– Уффф! – недовольно произнес боярин Вяткин.
– Чего вертишься? – раздраженно и тихо бросил через плечо князь Долгорукий, ему надоело стоять, ведь никакого уважения теперь к древним родам нет, стой – хоть лопни! А молодой царь сидит!
– Да енти чулки бабьи спадают и по ногам закручиваются, – ответил Вяткин таким же раздраженным шепотом.
– Мда… Обрядил нас Петр в срамное немецкое платье, – подал голос князь Барятинский. – Я тако ж привыкнуть не в силах.
– Платье как платье, – надменно приподнял брови неизвестно откуда взявшийся Шереметев. – Легко в нем пребывать, глазу приятно, не то что недавно: три рубахи на теле, шаровары да сапоги, кафтан и ферязь до пят. Неуклюжими хаживали, аки бочки.
– Оно так, – согласились на всякий случай Вяткин и Барятинский. – Одначе холодно. Поддувает снизу.
Старик Долгорукий хмурился. Не нравились ему ни новые порядки, ни новое платье, ни иноземцы – любимцы Петра, на их иноземный лад перекраивалась Русь. Теперь нате: черноликих завозит царь. Что дальше-то будет? Но князь промолчал, только шикнул:
– Нишкните! Государь говорит.
– Ну, вот что я вам скажу, – заулыбался Петр. – Достали мы таки султана. Рагузинский пишет, что Ахмед III недоволен нашим строительством крепостей Каменного Затона, Таганрога и Троицка. Однако не решается против нас открыто выступить. Вот уж турки и побаиваются нас! Да не то еще ждет султана!
И Петр громко, раскатисто расхохотался, остальные ему вторили.
Ибрагим долго не засыпал на новом месте, а устремлял большие глаза в темноту и видел там каждый прошедший день. «Отчего бледные люди севера так пугались меня и брата? – думал он с обидой. – Отчего добр и терпелив только султан Петр? Почему остальные к нему немилостивы и полны ненависти? Почему ребятня, с которой поиграть охота, с визгом разбегается, а то и камнями швыряется?»

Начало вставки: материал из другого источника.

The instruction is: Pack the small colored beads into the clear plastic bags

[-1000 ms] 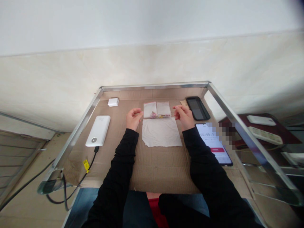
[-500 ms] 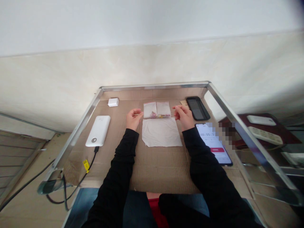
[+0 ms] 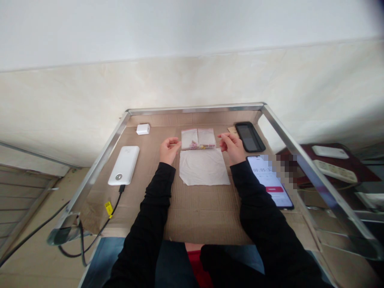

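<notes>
Showing 00:05:3 on a smartphone timer (image 3: 263, 176)

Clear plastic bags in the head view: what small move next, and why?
Probably pinch the outer edges of the clear plastic bags with the left hand and right hand: their fingertips sit beside those edges, and the bags lie flat at the far edge of the white sheet.

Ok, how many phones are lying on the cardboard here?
2. A dark-screened phone lies at the far right of the cardboard; a phone showing a timer lies nearer, beside the right sleeve. Nothing shows any others hidden.
</notes>
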Demonstrator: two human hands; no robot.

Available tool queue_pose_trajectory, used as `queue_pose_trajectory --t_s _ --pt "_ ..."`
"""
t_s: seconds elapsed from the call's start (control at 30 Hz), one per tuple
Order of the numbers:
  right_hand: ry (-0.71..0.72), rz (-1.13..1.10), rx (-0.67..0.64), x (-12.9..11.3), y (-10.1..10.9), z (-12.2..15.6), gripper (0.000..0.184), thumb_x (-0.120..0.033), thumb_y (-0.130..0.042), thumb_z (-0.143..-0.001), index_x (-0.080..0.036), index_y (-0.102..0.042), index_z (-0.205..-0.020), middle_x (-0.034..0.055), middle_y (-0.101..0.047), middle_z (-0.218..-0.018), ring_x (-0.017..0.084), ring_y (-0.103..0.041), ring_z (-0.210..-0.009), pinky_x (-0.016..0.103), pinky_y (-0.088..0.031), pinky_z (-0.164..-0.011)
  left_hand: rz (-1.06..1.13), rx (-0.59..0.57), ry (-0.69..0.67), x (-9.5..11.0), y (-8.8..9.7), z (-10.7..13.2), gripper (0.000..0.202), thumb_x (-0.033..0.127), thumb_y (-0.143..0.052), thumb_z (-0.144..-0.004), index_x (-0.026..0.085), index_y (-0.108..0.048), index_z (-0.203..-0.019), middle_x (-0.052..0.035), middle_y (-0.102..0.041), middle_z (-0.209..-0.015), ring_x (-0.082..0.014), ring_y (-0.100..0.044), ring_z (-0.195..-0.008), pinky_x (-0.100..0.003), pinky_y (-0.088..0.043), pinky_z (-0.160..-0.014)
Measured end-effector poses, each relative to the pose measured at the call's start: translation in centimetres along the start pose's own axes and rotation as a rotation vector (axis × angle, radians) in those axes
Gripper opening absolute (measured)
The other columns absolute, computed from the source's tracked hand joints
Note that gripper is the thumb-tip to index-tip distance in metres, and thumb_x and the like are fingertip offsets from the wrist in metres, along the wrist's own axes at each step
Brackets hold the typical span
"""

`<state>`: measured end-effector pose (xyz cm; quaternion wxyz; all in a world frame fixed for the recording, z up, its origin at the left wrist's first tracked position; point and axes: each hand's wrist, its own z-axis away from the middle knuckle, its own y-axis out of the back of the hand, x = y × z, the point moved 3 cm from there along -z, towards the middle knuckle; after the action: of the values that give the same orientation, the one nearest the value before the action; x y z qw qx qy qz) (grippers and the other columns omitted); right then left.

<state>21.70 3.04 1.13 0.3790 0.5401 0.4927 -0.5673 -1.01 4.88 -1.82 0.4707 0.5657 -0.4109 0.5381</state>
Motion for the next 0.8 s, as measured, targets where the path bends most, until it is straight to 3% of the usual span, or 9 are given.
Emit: queue_pose_trajectory --t_s 0.8 --pt "0.007 0.005 -0.028 0.24 -0.12 -0.05 0.016 -0.032 -0.055 -0.069 -0.017 -0.058 -0.066 -0.0054 -0.046 -0.046 0.004 -0.036 -0.038 0.017 -0.027 -0.036 0.006 -0.001 -0.005 0.25 -0.10 0.13 0.028 0.027 -0.064 -0.057 0.014 -0.057 -0.081 -0.0019 -0.056 -0.075 -0.0059 -0.049 -0.052 -0.014 -0.038 -0.039"
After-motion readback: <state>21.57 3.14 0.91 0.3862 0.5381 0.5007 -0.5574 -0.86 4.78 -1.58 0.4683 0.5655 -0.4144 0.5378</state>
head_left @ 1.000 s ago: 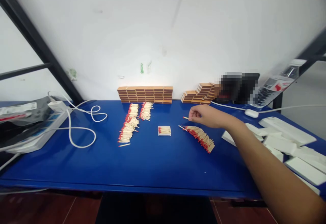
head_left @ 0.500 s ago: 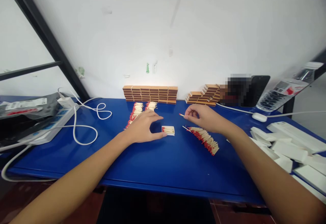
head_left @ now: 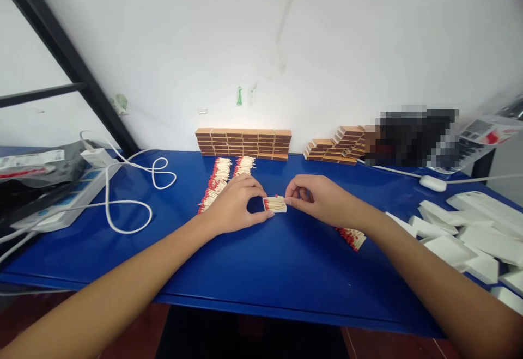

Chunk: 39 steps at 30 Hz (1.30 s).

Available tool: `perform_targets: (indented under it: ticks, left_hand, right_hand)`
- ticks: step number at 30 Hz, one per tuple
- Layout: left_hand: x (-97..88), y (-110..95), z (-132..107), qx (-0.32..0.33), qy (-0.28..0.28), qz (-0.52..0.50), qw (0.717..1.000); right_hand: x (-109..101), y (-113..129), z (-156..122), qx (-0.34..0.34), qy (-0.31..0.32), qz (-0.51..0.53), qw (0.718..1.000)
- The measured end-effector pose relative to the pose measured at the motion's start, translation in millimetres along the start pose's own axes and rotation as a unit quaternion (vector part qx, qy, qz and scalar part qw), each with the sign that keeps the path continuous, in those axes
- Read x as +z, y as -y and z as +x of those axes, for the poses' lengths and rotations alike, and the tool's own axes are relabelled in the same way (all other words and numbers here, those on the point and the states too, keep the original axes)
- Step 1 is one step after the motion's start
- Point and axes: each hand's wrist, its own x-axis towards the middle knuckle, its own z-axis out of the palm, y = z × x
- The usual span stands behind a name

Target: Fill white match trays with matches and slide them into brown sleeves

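Note:
A small open matchbox tray [head_left: 275, 204] full of red-tipped matches lies on the blue table [head_left: 253, 261]. My left hand [head_left: 237, 204] curls round its left end, thumb and fingers pinching it. My right hand [head_left: 318, 198] pinches at the tray's right end; whether a match is still in its fingers is hidden. A loose pile of matches [head_left: 351, 236] shows under my right wrist. Two longer rows of matches [head_left: 220, 176] lie behind my left hand.
Stacked brown matchbox sleeves [head_left: 243, 143] line the wall, with a second slanted stack [head_left: 337, 145] to their right. White boxes [head_left: 466, 233] crowd the right side. A power strip [head_left: 69, 195] and looped white cable [head_left: 131, 195] lie at the left.
My right hand moved left from above the loose pile to the tray's right end. My left hand came into view and closed on the tray's left end.

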Motion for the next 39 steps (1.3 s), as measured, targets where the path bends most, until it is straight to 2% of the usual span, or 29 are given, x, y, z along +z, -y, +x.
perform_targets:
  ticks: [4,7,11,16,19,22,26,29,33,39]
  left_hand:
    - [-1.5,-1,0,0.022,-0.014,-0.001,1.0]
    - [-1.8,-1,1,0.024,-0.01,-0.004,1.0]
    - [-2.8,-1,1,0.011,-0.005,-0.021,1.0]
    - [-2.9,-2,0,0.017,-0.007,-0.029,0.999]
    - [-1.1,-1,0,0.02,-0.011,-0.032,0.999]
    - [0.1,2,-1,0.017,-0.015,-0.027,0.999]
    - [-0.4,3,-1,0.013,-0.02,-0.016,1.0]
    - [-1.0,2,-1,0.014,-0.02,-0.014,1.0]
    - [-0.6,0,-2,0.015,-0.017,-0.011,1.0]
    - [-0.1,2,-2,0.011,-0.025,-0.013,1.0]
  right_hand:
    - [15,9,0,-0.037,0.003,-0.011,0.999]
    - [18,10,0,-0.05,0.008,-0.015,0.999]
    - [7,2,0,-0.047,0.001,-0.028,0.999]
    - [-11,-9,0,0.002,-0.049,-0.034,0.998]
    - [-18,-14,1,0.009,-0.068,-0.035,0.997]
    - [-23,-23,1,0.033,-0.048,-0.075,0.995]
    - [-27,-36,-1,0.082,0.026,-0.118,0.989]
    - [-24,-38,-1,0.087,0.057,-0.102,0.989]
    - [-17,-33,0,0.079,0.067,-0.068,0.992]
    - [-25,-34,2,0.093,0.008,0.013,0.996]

Неглупый мальчик понимал, что он слишком отличался от всех в этой суровой северной стране, где люди холодны, как снег. И понимал также, что никогда он не увидит барханы пустыни, которые манят и зовут, поют протяжные песни и сливаются с горизонтом. Никогда не будет он прыгать в лазурное море, отражающее небо, не приласкает его сестра Латану. Постепенно Ибрагим забывал ее облик. Он крепко зажмурился, силясь восстановить лицо сестры…
Скрипнула дверь… Кто-то проскользнул в комнату, где спали братья… Привыкшие к темноте глаза Ибрагима разглядели силуэт тощего человека. Он тихо заговорил… Слов мальчик не понимал, но учуял враждебность в голосе мужчины. Насторожился…
– Господи, – шептал незваный гость. – Укрепи дух мой и вложи силу в десницу карающую, ибо во славу твою совершаю сие, дабы уничтожить антихристово племя.